A genealogy of the food bank: Historicising the rise of food charity in the UK
Transactions of the Institute of British Geographers
It is widely supposed that food banks and key aspects of the UK’s wider food banking system – referral networks, eligibility tests, food vouchers, corporate sponsorship and the close entanglement of food charity with local and national government – are new to the UK, either imported from North America or emerging ex nihilio with the Trussell Trust in the early 2000s. Drawing on local and national newspaper archives and data from Companies House, the Charity Commission and internet archiving website the WayBack Machine, we present a genealogy that challenges these origins and situates UK food banking in a set of historically contingent practices, alliances and struggles many of which are nowadays forgotten.

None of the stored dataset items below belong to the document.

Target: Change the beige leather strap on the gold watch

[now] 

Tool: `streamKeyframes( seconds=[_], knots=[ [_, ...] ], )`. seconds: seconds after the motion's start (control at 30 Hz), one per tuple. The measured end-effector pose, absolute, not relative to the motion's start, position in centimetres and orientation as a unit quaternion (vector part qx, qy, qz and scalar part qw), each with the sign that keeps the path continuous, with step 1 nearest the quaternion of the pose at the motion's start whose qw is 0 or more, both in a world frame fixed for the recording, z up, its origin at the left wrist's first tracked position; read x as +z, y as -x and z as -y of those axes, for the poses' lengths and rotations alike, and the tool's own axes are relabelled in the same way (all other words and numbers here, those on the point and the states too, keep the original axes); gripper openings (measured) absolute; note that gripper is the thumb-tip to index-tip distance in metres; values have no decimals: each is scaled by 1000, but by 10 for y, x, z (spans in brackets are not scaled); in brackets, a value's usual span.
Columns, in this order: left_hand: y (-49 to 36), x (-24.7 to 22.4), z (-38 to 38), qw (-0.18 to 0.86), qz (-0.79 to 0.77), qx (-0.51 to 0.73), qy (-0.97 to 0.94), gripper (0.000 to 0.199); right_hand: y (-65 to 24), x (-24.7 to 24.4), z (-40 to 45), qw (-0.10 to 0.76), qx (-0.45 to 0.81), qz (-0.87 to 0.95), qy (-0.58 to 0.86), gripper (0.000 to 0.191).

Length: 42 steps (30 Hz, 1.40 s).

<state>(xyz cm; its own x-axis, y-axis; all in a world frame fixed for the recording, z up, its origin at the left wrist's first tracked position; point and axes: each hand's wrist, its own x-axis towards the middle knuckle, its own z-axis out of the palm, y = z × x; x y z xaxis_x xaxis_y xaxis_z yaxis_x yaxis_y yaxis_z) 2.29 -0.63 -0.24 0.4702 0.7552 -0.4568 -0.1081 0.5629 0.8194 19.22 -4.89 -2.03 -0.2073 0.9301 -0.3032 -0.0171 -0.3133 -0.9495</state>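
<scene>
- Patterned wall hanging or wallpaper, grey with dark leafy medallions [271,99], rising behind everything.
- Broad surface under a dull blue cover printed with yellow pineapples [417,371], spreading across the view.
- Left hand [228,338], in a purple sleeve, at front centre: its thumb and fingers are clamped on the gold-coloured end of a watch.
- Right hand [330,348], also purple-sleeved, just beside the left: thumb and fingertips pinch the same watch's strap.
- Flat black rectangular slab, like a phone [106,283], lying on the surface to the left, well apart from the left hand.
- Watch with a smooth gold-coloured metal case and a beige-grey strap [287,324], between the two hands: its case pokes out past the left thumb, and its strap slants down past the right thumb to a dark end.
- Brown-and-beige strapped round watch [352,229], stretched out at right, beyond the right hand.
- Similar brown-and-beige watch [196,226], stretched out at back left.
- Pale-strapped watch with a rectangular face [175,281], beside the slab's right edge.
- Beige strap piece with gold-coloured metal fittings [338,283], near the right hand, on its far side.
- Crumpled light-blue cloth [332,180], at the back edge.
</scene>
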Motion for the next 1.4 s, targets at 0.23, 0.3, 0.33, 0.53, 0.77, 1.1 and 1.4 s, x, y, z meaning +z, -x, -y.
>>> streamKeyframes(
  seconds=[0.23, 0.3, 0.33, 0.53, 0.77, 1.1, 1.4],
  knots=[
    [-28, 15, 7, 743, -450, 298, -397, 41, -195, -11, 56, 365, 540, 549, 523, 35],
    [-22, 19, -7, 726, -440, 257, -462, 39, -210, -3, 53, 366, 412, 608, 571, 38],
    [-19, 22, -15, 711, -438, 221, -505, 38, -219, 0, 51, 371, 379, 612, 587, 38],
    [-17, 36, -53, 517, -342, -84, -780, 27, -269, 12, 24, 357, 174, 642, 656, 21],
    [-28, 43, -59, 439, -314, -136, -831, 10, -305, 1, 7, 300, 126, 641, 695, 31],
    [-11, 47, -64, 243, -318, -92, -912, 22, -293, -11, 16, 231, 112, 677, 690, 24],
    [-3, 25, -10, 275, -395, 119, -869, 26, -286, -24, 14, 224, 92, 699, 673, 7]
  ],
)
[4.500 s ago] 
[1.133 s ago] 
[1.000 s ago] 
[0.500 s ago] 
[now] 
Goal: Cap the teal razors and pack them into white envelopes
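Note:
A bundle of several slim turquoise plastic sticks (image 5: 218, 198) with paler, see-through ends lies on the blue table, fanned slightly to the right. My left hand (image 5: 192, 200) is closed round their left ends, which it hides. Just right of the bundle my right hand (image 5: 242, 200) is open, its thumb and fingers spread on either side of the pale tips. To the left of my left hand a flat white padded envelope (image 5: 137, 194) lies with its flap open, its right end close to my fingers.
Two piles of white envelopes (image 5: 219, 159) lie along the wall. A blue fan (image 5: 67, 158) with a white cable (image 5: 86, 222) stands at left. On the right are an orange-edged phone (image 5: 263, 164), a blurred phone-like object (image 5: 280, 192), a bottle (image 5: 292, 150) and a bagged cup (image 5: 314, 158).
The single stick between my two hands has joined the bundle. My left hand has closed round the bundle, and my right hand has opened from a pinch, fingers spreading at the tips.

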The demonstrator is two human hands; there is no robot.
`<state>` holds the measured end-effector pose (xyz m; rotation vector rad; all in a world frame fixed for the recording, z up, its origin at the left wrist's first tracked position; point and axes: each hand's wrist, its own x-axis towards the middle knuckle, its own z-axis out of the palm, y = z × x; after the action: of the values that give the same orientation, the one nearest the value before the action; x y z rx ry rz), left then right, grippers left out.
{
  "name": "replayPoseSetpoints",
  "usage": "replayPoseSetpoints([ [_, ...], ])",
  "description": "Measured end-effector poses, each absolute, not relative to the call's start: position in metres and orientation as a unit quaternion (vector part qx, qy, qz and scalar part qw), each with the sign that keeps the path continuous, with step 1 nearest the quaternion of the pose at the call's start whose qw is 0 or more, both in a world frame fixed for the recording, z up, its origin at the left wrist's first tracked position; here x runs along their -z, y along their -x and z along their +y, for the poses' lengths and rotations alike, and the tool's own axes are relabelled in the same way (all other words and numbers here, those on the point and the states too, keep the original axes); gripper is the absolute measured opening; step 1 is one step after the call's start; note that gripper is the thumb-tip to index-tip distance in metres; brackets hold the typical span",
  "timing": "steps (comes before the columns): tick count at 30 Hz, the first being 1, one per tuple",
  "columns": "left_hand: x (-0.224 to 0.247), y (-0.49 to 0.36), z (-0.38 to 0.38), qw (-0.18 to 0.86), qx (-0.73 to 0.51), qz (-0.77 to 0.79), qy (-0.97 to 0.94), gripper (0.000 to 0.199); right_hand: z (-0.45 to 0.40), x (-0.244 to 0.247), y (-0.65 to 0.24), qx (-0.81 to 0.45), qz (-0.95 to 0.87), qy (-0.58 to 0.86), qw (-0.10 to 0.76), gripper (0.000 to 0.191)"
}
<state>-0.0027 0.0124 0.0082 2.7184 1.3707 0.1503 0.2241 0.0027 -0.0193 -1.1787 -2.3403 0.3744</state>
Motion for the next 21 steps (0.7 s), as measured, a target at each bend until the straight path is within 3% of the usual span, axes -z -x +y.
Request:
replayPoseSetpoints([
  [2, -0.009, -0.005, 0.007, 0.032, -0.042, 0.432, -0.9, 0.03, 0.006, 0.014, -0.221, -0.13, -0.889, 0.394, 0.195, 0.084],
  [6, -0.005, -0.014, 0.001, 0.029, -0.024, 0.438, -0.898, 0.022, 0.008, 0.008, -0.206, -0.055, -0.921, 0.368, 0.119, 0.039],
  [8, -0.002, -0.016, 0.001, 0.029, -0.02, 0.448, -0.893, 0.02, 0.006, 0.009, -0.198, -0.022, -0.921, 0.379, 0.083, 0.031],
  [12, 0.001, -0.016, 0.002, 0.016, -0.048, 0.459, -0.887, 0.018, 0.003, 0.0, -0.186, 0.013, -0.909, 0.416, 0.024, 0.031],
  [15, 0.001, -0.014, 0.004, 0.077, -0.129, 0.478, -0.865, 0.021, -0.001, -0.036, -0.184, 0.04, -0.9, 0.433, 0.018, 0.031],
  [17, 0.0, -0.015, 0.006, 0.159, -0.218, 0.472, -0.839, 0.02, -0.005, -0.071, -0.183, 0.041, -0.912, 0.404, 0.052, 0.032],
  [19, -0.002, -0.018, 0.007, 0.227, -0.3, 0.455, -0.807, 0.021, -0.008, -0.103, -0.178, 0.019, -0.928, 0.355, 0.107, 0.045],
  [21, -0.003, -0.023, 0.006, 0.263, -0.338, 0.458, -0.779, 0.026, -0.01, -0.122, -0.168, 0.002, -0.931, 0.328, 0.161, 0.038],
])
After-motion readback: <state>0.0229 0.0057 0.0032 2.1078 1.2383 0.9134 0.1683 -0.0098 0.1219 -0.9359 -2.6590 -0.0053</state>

Contributing to work on policy mobilities in the voluntary sector, we pay particular attention to the development of the UK’s contemporary food banking system through the movement of ideas and practices between different organisations (for example, between food banks, corporate food retailers and US tech companies) and different charitable fields (including overseas aid and homelessness), between the charitable sector and the state, and between different places both within and outside the UK. The resulting genealogy not only extends, and reframes, the history of British food banking – including claims as to the recent institutionalisation of food banks in a neoliberal state welfare apparatus – but works to disrupt the rationalities and ‘regime(s) of acceptability’ that underpin and maintain the modus operandi of many current-day food banks.